Patient safety websites have proliferated since the Institute of Medicine’s seminal 1999 report, “To Err is Human,” found that medical errors cause up to 98,000 deaths a year.
In 2022, government surveillance investigators reported that one in four older Americans enrolled in Medicare experienced some kind of temporary or permanent harm while hospitalized.
Dr. Michael Ramsey, chief executive officer of the Patient Safety Movement Foundation, a nonprofit organization based in Irvine, Calif., said hospital safety overall has improved in recent years due to increased focus on patient safety.
Medicare will reduce payments to hospitals that are not doing enough to prevent hospital-acquired infections and patients who are readmitted within 30 days with the same symptoms.
Ramsey said Medicare’s proposal to analyze hospital data within weeks after a patient is discharged from the hospital for surgery or other procedures would facilitate timely improvements. Hospitals and doctors will no longer be able to claim that regulators are using outdated data.
“When you get real numbers in real time, people change,” Ramsey said. “It’s going to change dramatically because it’s unavoidable.”
Why some F-grade hospitals are pushing back
A total of 18 hospitals that are part of the chain earned an F grade, including five hospitals owned by Tenet Healthcare. These hospitals included three hospitals in the Detroit area, St. Francis Hospital in Memphis, Tennessee, and Delray Medical Center in Delray Beach, Florida.
Delray Medical Center is one of five Tenet-owned Florida hospitals that filed a lawsuit in federal court in April, alleging that Leapfrog’s hospital performance is a “brazen compensation system” that “distorts the truth, misleads patients, and seriously harms hospitals.” Other plaintiffs include Good Samaritan Medical Center, Palm Beach Gardens Community Hospital, St.
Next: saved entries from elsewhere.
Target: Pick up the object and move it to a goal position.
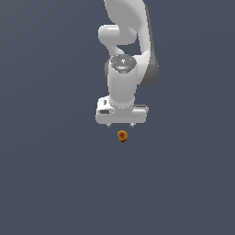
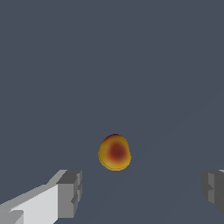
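The white Franka arm's end effector (image 1: pixel 121 124) hangs over a plain, dark grey-blue desk (image 1: pixel 50 183), its broad white palm block facing the exterior camera and two short fingertips just showing beneath its lower edge. The small round ball, orange-yellow with a dark red blotch like a peach (image 1: pixel 122 136), lies on the desk just below that palm in the exterior view, lined up roughly with the midpoint between the two fingertips and apart from both. In the wrist view the same ball (image 2: pixel 114 152) sits between the two grey finger pads (image 2: pixel 70 192), one at each side of the picture, with bare desk showing on either side of it; neither pad touches it. The fingers are spread wide, the gap between them much broader than the ball, and they have hold of nothing. Whether the fingertips reach down to the ball's level or stand above it cannot be told from these views. The ball's red blotch faces the wrist camera, ringed by the yellow-orange skin.
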Motion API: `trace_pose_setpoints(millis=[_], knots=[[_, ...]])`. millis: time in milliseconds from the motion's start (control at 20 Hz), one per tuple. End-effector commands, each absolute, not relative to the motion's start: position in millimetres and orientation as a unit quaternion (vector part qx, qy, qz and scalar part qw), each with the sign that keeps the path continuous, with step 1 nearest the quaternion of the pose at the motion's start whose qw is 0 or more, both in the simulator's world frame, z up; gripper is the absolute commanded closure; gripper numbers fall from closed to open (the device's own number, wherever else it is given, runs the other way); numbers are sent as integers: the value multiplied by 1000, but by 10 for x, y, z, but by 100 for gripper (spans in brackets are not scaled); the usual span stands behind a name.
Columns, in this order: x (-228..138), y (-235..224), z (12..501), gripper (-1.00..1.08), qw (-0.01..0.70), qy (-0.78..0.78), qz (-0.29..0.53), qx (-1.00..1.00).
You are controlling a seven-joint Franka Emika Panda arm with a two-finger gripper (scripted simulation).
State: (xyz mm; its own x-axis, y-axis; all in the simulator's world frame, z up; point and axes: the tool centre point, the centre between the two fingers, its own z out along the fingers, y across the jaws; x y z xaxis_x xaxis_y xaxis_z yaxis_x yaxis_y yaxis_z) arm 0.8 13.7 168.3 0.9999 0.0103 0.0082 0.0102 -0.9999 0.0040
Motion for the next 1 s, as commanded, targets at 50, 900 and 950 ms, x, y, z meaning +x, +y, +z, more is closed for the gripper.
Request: trace_pose_setpoints(millis=[50, 900, 950], knots=[[7, 139, 1683, -92, 2, 5, 4, 1000], [-48, 236, 1563, -92, -9, 15, -6, 1000], [-54, 236, 1533, -92, -9, 22, -6, 1000]])
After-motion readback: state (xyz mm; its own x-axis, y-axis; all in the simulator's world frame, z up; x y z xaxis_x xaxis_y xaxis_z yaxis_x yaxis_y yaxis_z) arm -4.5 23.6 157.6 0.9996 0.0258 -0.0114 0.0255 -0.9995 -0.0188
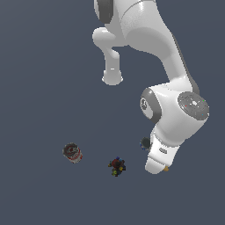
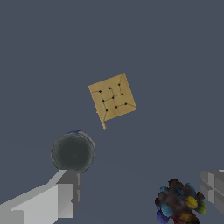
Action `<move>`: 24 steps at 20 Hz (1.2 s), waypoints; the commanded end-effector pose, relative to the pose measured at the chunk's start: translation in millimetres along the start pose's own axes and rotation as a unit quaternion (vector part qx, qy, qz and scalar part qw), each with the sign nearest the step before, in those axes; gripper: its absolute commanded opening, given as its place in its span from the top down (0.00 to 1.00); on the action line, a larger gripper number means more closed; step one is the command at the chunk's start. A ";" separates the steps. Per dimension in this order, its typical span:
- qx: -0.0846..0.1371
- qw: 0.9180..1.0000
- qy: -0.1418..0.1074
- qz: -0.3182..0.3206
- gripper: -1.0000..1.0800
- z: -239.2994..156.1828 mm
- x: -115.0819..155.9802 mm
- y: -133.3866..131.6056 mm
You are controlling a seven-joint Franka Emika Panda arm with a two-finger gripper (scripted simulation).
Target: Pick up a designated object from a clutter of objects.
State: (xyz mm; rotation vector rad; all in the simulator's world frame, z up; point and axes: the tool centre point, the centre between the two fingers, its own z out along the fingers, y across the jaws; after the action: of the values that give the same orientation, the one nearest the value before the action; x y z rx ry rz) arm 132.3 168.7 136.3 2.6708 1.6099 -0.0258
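Spread apart and empty, the gripper hung above the floor in the wrist view, with one grey finger in one lower corner of the frame and the other finger at the opposite edge. Between and ahead of them lay the cracker, flat on the floor, its dotted face up and turned at an angle to the fingers. The dark cup stood near it, just beside the nearer finger, and the multicoloured lump sat close against the far finger.

In the exterior view the arm leaned low over the floor and hid most of the cracker; only an orange sliver showed at the hand's tip. The cup peeked out beside the wrist, the lump lay a little apart, and the red-and-white can stood well apart toward that view's left.

Nothing was gripped yet. By my judgement the approach was under way, with centring, turning to match the cracker's edges, descending, closing and lifting all left.
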 end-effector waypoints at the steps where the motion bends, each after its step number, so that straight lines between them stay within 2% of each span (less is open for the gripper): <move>1: 0.001 0.999 0.003 -0.043 0.04 17.3 16.3 -2.8; 6: 0.002 0.994 0.008 -0.108 0.04 45.2 40.2 -9.2; 12: 0.003 0.988 0.012 -0.155 0.04 66.4 56.8 -15.2; 24: 0.004 0.986 0.013 -0.169 0.04 83.0 61.4 -17.6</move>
State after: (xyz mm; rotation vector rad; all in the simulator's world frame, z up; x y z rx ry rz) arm 145.6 229.1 56.3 2.3787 2.0515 0.0001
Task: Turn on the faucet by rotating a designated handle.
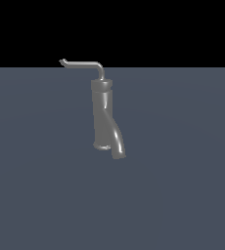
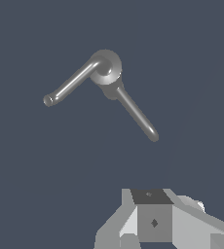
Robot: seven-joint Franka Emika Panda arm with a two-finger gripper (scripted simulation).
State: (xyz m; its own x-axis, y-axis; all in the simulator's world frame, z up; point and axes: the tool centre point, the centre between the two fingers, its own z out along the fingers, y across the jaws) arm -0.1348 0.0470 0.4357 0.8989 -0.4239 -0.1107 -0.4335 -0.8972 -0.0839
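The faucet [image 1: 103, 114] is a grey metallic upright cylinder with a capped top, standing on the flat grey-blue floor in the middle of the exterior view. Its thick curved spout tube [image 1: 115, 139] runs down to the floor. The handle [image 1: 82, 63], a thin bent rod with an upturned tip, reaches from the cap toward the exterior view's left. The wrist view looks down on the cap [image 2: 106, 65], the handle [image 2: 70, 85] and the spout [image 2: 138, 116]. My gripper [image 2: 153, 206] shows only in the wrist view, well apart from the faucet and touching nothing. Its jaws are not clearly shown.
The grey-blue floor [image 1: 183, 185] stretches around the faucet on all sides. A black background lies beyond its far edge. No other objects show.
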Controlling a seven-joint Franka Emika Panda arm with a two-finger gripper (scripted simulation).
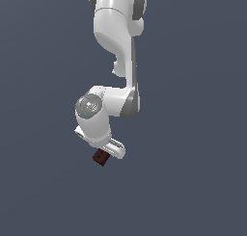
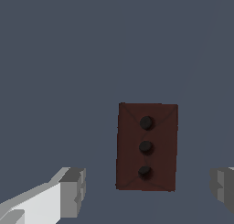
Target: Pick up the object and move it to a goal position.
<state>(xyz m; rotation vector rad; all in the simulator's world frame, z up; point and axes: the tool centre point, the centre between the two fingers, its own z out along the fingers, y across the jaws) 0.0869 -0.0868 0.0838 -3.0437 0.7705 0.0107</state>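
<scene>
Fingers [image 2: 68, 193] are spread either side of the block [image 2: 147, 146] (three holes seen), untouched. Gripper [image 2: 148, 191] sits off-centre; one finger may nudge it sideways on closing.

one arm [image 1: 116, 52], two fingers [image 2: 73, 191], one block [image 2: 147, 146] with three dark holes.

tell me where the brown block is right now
The brown block lies on the flat grey surface, between the open gripper fingers; in the exterior view it peeks out just under the arm's hand.
</scene>
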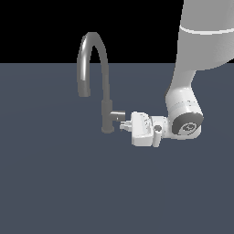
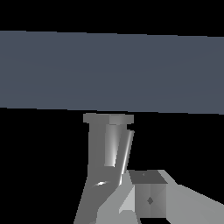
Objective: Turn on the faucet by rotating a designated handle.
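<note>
Exterior view: the tall, slim grey metal faucet with a high arched gooseneck spout [image 1: 93,68] is seen standing upright on the flat dark blue-grey surface [image 1: 59,183], a little to the 10 o'clock side of the picture's centre. Its spout rises from a short cylindrical base, arches over and ends in an outlet pointing down toward 9 o'clock of the stem. The small grey metal side handle, a short horizontal stub [image 1: 118,115], projects from the lower stem toward 3 o'clock, just above the base.

The white robot arm [image 1: 196,64] comes down from the 1 o'clock corner and bends at the wrist, so that the white hand [image 1: 124,125] is laid nearly horizontal and aimed toward 9 o'clock. The fingertips are seen right at the outer end of the handle, just below it. Whether they touch it cannot be told, nor can it be told from either picture whether the fingers are spread or pressed together.

In the wrist view, the faucet [image 2: 107,148] is seen close up as a pale grey column with a flat collar, against a band of the surface [image 2: 109,70]. A blocky grey finger [image 2: 148,199] lies beside it; contact cannot be judged.
</note>
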`<move>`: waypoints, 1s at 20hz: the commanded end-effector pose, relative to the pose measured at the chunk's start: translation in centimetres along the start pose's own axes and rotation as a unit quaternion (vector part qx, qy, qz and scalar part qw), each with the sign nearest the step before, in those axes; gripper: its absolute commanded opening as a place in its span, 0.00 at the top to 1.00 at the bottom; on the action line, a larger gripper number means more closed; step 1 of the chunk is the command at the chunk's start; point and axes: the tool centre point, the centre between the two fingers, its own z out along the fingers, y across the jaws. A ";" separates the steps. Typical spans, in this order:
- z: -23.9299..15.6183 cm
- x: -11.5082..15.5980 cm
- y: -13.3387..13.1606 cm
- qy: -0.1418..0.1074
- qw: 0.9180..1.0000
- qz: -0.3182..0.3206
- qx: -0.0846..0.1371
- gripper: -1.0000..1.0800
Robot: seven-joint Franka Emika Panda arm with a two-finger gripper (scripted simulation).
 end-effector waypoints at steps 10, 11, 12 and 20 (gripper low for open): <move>0.0 0.2 -2.9 0.034 0.999 -0.016 0.009 1.00; 0.0 0.5 -3.0 0.031 0.999 -0.013 0.010 1.00; 0.0 0.8 -3.0 0.029 0.999 -0.011 0.012 1.00; 0.2 3.2 -3.4 0.006 1.000 0.011 0.025 1.00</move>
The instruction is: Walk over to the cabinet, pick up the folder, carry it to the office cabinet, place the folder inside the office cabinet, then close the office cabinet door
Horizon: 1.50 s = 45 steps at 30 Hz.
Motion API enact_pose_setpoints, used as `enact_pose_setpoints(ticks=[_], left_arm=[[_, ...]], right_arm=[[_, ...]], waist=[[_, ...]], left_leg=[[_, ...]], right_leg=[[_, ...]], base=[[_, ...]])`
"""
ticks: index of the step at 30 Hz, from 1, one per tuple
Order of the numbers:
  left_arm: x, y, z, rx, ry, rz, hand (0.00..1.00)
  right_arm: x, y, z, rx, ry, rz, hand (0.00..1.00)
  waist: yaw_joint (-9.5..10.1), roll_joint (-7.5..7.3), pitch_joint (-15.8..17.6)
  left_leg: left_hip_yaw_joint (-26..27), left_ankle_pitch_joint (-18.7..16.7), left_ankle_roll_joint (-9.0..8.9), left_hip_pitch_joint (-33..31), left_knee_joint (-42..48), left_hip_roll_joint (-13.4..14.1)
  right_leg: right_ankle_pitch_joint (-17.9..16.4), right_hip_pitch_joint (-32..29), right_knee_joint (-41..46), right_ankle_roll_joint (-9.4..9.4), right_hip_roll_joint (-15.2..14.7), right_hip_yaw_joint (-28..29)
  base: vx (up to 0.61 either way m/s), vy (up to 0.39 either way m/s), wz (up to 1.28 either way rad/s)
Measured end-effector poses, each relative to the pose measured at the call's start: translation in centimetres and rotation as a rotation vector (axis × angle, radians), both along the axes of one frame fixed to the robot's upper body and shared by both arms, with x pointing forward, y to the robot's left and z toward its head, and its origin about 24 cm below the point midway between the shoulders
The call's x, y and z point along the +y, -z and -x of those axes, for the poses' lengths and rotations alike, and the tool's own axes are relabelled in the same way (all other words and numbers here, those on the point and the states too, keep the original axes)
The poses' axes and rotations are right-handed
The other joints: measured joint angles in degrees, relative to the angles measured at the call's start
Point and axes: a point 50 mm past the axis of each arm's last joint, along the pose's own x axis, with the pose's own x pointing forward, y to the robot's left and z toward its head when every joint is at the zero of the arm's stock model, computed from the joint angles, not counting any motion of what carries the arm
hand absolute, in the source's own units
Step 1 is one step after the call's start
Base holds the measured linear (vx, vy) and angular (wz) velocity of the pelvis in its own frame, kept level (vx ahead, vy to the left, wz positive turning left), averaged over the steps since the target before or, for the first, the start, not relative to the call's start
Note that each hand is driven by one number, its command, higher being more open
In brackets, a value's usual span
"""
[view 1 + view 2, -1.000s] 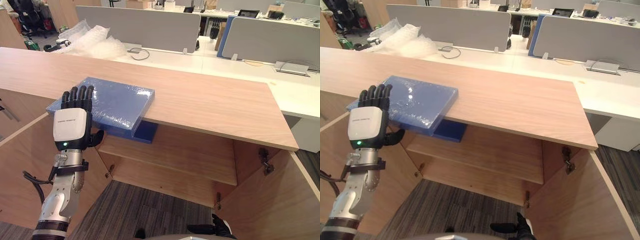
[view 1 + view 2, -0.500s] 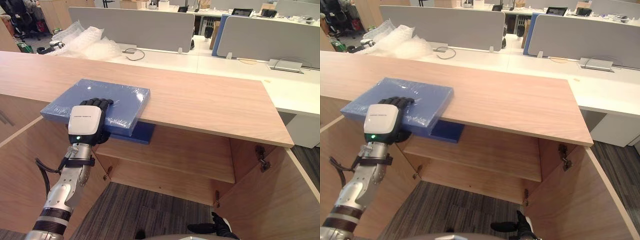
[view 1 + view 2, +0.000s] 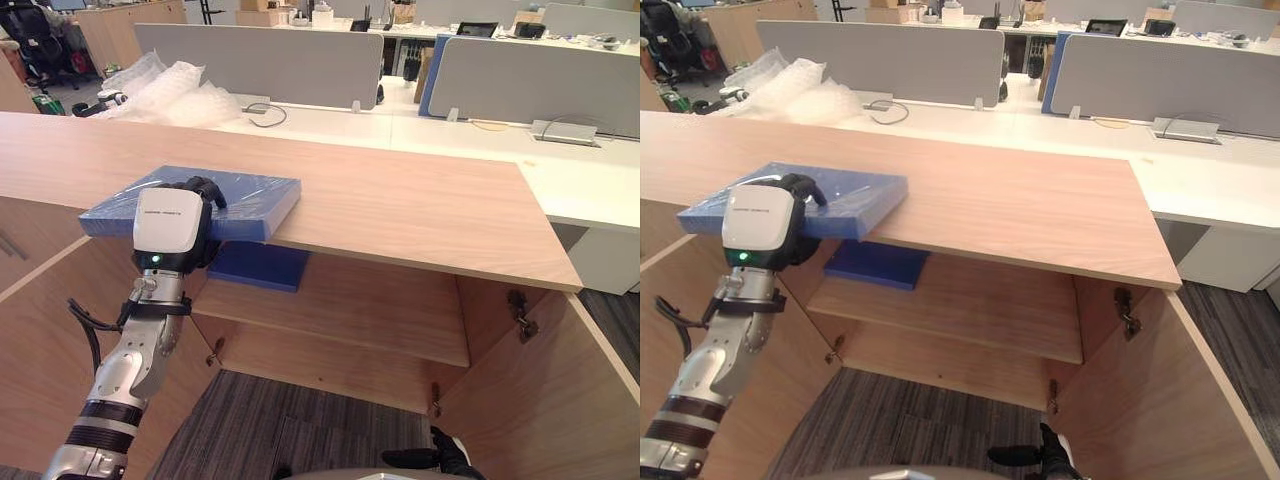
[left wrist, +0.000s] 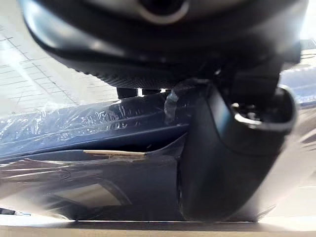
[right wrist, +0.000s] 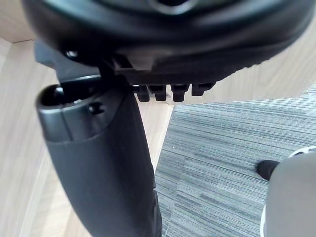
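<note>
The folder is blue and has clear plastic around it. It lies flat on the cabinet top, near the left end. Its front part sticks out past the edge of the wood.

The left hand has hold of that front part. Its fingers curl over the top of the folder. In the left wrist view the thumb presses up from below, so the folder is pinched between them.

Under the top, both cabinet doors stand open. A wooden shelf runs across inside. Another blue thing lies on the shelf, right under the folder.

The right hand hangs low, just above the grey carpet. It holds nothing. I cannot tell if it is open or shut.

Bubble wrap sits on the white desk behind the cabinet.
</note>
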Motion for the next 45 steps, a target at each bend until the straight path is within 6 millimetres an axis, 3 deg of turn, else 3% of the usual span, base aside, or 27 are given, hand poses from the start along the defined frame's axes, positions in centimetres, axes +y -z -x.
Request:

Mary’s Medical Center, and West Boca Medical Center.
Leapfrog denied the hospital’s claims in a lawsuit filed in September, saying the suit was an attempt to silence “Leapfrog’s right to free speech regarding public issues.”
A Florida hospital asked a U.S. District Court judge in the Southern District of Florida to rule in its favor and order Leapfrog to remove the hospital’s rating from its website and other materials.
In a statement, the hospital told USA TODAY that Leapfrog’s “dangerous and misleading safety ratings are causing tremendous and immeasurable harm to local hospitals, patients, and the public.”
Binder denied claims by Florida hospitals that they needed to participate in Leapfrog’s study to get good results.
“Leapfrog does not operate on a play-for-play basis,” Binder said. “The Leapfrog Hospital Survey is free for hospitals to complete, and all Leapfrog assessments and data are free and accessible to the public.”